Un lugar perdido. Santa Maria
La casa era de barro, construida sobre pilares, para evitar que el agua entrara cuando subía la marea. El rio ya estaba canalizado, pero las casas seguían elevadas y ese espacio infinito entre la tierra y el suelo era tentadoramente aterrador. Los primos más grandes ya habían incursionado por debajo. Pero hasta ahí. Nadie había llegado hasta el centro, donde ya no llegaba la luz.
Parte de las eternas vacaciones de verano que teníamos entre un año y otro en la escuela, las pasábamos ahí, donde mamá había crecido y vivía toda su familia. Que también era la mía.

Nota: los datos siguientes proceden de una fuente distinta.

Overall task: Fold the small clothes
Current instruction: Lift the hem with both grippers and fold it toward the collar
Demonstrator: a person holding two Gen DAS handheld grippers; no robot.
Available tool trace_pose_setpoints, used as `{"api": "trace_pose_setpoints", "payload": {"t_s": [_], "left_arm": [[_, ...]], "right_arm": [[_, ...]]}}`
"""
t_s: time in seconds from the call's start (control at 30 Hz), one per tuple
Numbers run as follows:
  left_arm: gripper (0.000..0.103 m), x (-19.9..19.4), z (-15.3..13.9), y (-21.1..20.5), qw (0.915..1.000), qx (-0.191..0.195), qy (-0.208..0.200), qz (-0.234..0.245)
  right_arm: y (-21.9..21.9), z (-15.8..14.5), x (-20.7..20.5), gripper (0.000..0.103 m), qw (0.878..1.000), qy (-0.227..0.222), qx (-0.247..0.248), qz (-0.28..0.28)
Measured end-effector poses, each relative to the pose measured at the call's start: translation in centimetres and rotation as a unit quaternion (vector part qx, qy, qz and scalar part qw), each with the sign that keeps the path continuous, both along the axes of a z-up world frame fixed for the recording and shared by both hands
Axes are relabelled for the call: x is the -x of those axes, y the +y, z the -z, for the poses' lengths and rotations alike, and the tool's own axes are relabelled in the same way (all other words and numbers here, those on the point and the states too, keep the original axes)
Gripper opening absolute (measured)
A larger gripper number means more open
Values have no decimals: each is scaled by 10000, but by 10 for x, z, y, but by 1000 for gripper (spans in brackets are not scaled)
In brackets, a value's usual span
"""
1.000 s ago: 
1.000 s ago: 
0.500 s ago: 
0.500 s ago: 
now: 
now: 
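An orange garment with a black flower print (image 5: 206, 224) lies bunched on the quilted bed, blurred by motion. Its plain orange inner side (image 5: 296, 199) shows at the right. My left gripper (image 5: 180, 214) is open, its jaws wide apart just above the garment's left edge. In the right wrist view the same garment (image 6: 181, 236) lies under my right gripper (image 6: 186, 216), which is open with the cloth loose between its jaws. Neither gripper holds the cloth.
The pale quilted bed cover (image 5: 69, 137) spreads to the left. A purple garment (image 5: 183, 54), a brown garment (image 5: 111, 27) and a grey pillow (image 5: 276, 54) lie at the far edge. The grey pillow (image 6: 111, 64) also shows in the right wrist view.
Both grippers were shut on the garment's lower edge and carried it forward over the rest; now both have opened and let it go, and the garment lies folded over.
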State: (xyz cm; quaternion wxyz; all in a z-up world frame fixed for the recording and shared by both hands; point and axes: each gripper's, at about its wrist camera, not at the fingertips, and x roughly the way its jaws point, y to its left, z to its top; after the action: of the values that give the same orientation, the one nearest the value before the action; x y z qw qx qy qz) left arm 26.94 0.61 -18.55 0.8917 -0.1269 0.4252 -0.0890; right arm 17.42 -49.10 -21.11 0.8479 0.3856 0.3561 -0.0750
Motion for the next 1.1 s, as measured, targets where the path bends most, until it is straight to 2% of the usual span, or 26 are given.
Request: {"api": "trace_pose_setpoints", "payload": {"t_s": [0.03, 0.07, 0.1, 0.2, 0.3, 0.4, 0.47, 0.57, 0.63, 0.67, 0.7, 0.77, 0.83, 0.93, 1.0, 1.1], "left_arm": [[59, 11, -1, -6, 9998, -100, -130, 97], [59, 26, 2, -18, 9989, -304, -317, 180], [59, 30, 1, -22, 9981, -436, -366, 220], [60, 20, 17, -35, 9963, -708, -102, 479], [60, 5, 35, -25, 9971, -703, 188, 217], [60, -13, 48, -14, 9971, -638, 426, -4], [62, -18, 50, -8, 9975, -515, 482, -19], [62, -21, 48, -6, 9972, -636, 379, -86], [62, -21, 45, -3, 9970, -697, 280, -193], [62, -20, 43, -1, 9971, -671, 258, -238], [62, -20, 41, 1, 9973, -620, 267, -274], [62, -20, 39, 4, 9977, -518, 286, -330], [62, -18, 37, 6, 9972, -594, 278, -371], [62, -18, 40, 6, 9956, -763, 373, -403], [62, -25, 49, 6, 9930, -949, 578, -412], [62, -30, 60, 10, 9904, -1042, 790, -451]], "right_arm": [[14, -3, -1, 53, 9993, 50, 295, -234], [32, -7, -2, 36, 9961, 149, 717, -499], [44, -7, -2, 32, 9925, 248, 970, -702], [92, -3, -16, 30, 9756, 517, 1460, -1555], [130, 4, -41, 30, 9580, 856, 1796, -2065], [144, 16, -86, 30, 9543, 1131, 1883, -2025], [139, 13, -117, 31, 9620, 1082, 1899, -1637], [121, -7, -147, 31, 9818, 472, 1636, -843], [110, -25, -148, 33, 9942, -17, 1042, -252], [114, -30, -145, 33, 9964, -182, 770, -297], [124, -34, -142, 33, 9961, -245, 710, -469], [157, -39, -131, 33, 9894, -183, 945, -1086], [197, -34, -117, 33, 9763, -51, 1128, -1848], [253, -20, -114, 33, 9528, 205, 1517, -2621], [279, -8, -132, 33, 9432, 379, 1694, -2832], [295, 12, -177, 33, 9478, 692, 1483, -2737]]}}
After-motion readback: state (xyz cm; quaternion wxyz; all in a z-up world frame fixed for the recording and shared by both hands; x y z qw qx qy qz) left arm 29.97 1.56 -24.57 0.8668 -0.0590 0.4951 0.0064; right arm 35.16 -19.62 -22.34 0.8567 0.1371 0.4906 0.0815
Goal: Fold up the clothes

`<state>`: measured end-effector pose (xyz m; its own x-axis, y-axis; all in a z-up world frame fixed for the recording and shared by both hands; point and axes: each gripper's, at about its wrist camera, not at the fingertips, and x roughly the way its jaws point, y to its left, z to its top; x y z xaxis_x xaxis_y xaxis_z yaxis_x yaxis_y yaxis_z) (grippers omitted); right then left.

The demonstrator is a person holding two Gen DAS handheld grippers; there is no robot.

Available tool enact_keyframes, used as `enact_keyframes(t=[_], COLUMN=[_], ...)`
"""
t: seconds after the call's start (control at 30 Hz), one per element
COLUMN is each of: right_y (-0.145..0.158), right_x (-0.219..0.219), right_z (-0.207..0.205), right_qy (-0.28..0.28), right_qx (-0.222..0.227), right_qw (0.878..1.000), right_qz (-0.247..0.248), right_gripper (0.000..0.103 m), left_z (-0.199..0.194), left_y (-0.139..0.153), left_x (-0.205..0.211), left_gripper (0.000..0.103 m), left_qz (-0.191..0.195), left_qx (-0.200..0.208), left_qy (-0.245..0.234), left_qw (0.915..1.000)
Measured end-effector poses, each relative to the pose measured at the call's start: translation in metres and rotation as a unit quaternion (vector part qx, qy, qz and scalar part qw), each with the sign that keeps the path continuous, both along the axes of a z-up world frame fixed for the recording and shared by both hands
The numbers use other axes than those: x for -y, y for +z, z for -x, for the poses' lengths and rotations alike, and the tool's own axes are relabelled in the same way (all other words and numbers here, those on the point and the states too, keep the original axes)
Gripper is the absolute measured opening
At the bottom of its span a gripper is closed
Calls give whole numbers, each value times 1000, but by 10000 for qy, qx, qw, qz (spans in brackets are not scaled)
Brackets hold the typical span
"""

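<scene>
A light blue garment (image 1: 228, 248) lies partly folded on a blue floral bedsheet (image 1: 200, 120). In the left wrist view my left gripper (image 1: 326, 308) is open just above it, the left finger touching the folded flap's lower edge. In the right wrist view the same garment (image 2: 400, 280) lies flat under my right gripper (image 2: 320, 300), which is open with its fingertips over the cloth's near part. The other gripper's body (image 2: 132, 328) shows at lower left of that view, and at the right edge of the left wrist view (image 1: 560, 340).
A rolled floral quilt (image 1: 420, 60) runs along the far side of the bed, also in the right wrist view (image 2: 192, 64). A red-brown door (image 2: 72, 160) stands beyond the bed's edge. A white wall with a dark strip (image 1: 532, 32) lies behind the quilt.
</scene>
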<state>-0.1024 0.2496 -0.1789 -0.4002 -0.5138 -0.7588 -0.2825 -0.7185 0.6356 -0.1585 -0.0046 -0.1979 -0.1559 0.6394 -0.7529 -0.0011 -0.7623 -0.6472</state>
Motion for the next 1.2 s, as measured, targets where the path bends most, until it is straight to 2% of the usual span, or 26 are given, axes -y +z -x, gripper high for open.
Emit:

En el jardín del fondo estaba la higuera. Yo amaba comer esos higos. Después supe que era una fruta muy cara, pero en esa época estaban al alcance de mi mano y podía comerlos sin medida. También las uvas moscatel, ácidas, deliciosas. Y las nueces pecan, que no se parecían a las que comprábamos en lo de Villares para hacer pan dulce en Navidad.
Los días eran divertidos, a veces, diferentes, otras. Las noches eran eternas. El silencio, absoluto. No pasaba un solo auto. Podía oír el crujido de la casa. Me asustaba. No podía dormir. Pero más me asustaba decírselo a mi abuela. Era muy estricta, de otra época. Y como siempre había vivido ahí, no entendía lo que me pasaba.
Odiaba a los mosquitos. Eran enormes. A mi abuela no la picaban. Me acuerdo el olor a flit y el aparato raro que usaba para esparsirlo. También del de la estufa a kerosén. La mesa de la cocina era de madera y tenia un cajón que nadie abría. Me gustaba pensar que ahí se ocultaban los secretos de otros tiempos.
Como en todo pueblo chico se conocían entre si de toda la vida. Eran todos un poco familia. DecÍan que el tío Antonio contrabandeaba los motores, así había hecho su buen pasar siendo solamente un mecánico de lanchas.
El paso a nivel para cruzar las vías del tren estaban llenas de plantas y flores salvajes. El tren ya no circulaba por ahí. Pero las vías seguían.
Ibamos al puerto a comprar frutas cuando llegaban las lanchas. No se vendían de kilo como en la frutería del mercado. Lo hacían de a cajones. Las naranjas eran increíblemente dulces y el aroma de jazmín de la novia nos acompañaba todo el camino de regreso.